**WHAT TO WORK ON:**
Comb the records below for the string "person" and copy each line where it turns up.

**TASK INPUT:**
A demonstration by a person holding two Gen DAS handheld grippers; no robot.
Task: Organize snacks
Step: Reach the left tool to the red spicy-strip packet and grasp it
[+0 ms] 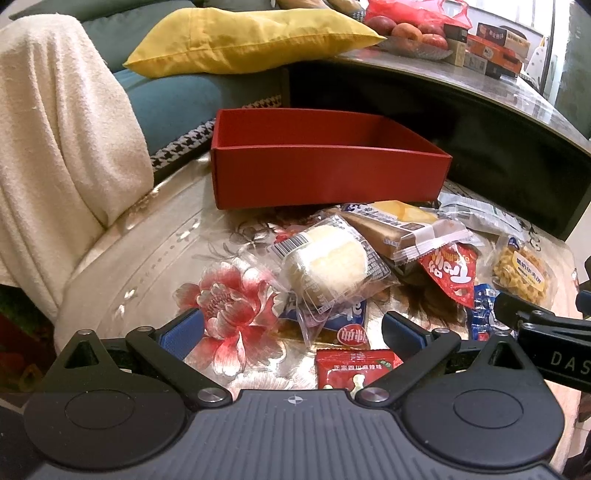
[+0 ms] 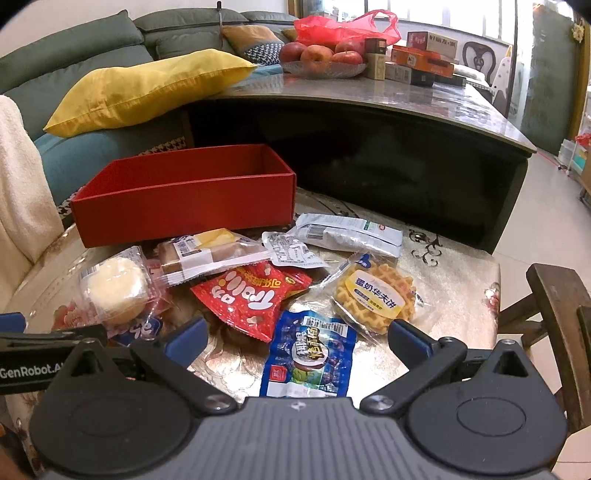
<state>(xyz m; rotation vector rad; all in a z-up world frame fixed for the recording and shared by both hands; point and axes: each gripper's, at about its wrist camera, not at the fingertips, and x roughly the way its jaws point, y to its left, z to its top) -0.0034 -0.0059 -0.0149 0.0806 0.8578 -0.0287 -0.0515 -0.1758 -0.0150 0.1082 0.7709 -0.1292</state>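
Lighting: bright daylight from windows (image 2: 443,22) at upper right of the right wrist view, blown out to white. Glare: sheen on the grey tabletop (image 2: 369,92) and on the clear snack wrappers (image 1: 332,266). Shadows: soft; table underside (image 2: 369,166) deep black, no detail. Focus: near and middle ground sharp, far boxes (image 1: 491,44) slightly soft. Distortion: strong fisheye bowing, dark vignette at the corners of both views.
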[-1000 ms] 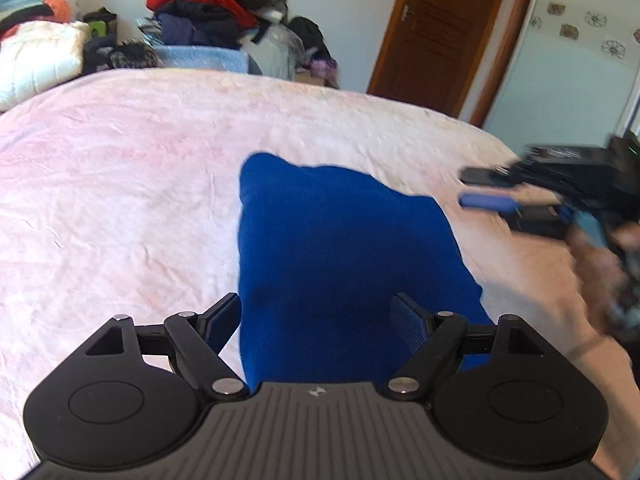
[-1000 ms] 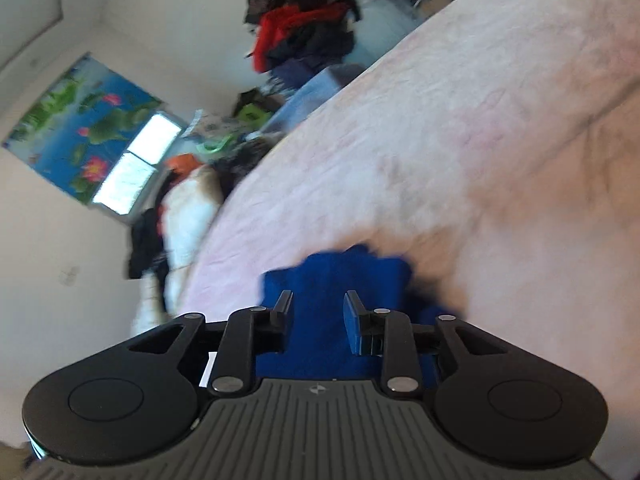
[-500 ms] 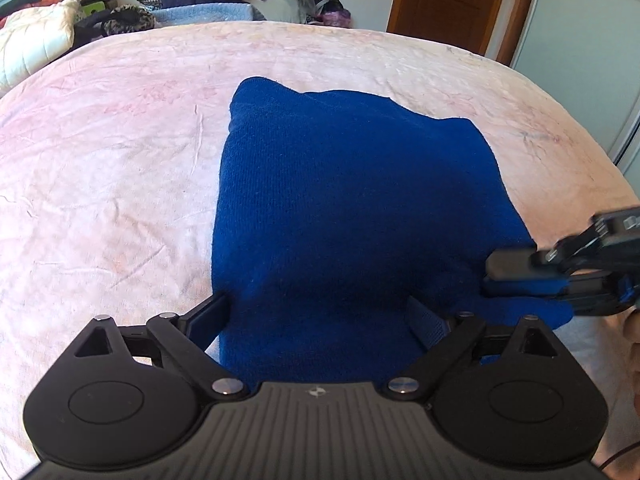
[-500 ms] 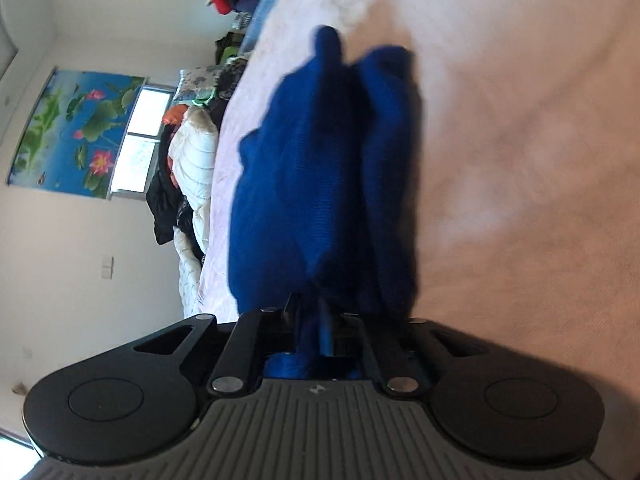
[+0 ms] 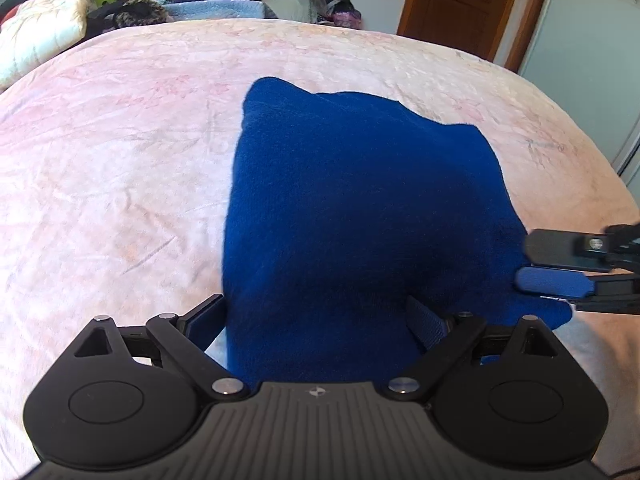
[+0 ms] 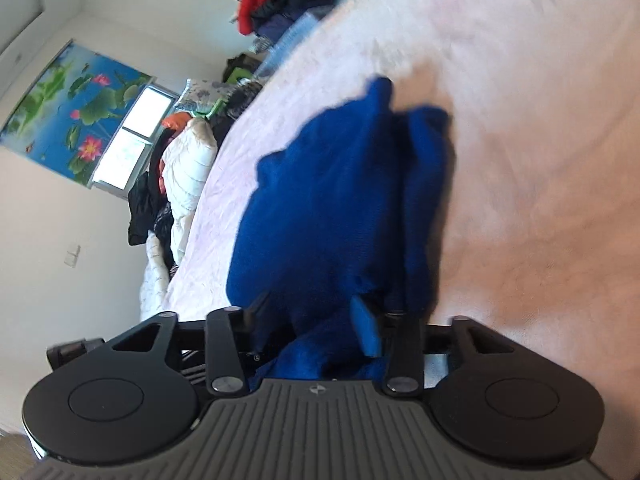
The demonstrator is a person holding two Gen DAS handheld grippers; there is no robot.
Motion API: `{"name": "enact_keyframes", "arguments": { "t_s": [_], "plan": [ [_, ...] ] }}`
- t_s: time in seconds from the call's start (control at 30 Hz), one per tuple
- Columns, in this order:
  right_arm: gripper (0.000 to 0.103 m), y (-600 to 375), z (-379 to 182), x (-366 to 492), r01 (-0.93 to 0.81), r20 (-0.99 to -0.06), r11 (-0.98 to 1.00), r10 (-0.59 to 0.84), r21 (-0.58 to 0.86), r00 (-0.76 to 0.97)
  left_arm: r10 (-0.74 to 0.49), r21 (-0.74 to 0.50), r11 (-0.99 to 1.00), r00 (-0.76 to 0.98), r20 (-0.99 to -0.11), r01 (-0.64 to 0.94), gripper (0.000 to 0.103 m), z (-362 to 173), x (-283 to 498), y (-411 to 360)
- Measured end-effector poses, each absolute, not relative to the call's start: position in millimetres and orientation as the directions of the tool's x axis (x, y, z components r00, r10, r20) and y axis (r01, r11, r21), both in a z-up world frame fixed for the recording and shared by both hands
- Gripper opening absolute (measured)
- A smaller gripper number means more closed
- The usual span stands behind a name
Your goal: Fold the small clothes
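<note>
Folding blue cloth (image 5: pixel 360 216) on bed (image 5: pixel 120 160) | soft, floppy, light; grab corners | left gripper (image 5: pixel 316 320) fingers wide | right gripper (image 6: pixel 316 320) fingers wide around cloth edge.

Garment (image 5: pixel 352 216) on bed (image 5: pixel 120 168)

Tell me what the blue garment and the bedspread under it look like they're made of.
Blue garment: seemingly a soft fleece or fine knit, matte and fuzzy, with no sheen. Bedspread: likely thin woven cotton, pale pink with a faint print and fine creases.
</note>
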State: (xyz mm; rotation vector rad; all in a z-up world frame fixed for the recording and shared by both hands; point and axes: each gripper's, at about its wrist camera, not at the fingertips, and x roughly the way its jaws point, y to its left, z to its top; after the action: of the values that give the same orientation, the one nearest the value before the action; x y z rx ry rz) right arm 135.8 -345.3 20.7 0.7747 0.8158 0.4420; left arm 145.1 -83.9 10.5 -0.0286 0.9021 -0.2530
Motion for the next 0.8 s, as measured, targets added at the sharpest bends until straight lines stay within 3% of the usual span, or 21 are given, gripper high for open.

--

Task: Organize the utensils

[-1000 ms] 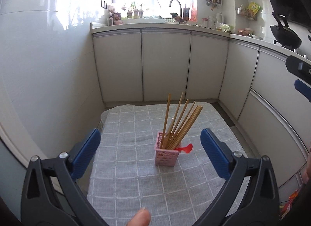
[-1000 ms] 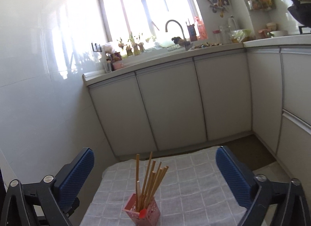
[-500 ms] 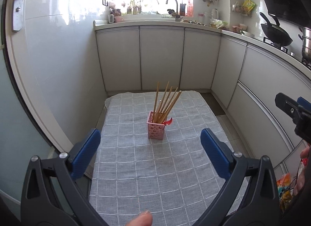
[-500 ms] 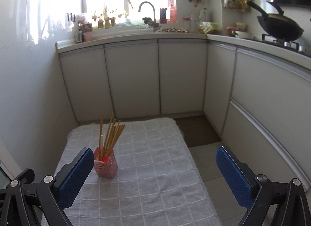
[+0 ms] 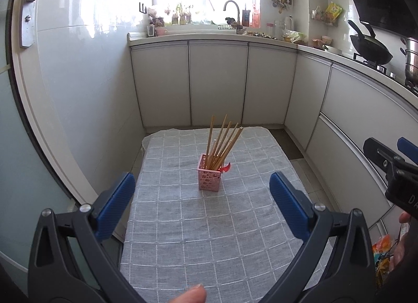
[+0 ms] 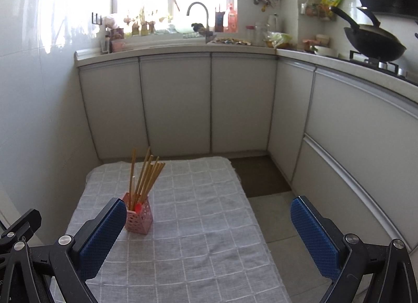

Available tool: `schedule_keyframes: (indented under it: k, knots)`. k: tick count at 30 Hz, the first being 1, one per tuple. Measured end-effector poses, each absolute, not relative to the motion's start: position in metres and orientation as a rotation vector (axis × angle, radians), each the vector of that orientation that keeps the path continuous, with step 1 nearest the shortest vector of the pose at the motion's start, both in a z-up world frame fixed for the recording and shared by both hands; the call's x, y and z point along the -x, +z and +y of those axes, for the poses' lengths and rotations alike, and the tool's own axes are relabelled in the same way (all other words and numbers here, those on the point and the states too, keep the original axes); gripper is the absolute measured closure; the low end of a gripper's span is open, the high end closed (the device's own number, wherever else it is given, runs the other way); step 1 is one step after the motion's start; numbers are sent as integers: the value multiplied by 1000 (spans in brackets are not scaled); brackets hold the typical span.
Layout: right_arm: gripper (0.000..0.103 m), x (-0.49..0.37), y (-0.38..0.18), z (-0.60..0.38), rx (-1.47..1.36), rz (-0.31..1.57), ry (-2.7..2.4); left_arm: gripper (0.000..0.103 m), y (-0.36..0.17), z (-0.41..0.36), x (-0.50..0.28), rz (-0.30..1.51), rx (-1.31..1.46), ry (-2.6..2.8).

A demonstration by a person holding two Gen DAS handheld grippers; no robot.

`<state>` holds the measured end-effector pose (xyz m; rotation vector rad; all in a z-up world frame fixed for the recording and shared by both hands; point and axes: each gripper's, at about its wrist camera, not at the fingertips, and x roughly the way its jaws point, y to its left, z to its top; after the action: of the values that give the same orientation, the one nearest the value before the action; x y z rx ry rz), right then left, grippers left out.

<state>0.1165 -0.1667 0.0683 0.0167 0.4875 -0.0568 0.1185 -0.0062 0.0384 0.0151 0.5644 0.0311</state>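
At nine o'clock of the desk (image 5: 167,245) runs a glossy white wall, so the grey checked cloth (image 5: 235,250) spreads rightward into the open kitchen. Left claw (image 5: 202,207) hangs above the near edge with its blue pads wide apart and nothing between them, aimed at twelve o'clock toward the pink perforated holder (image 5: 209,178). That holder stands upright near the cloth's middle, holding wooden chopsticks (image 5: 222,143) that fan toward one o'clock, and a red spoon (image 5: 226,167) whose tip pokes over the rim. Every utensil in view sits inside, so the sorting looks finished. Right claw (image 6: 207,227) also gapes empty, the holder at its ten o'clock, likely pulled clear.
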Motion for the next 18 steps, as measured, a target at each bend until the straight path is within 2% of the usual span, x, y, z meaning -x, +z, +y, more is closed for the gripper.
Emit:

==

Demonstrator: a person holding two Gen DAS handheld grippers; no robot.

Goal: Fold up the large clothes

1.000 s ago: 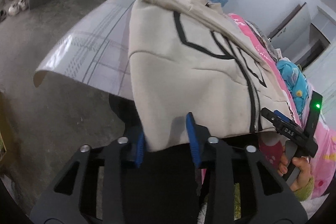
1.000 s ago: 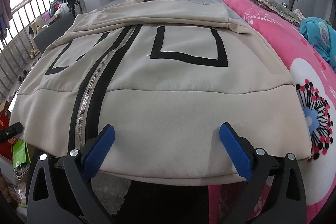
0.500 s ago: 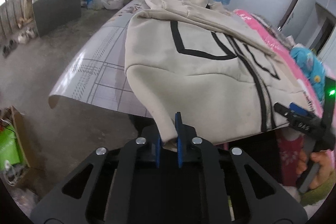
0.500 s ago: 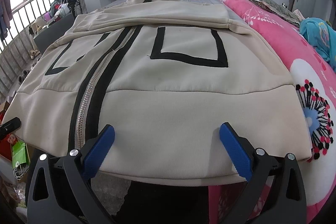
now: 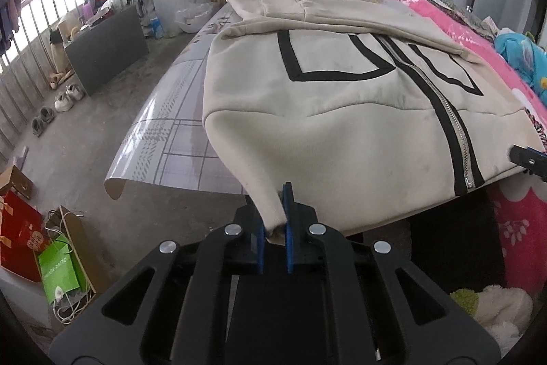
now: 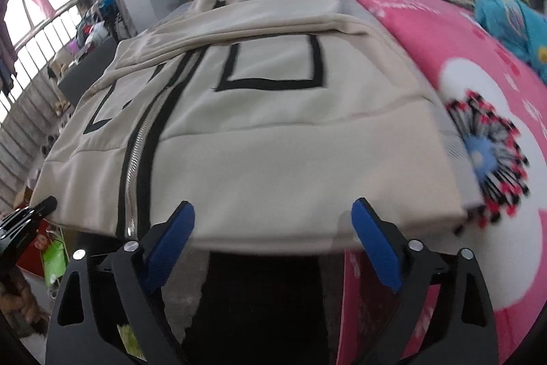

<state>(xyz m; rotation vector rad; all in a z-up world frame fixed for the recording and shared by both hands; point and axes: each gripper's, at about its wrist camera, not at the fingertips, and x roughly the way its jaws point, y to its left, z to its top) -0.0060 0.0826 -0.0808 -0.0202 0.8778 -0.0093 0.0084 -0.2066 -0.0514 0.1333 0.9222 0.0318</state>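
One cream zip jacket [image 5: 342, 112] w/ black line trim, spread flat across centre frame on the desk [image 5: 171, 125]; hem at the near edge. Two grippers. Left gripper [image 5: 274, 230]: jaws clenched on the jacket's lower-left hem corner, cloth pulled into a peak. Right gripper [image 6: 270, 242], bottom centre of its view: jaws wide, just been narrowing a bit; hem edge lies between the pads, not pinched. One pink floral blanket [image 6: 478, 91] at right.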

**RESULT:**
A demonstration by a person holding two Gen DAS handheld grippers; no robot.
The demonstrator is a person holding two Gen DAS handheld grippers; there is no robot.
A demonstration by a person holding two Gen DAS handheld grippers; no robot.
Demonstrator: a person holding two Gen DAS handheld grippers; no robot.

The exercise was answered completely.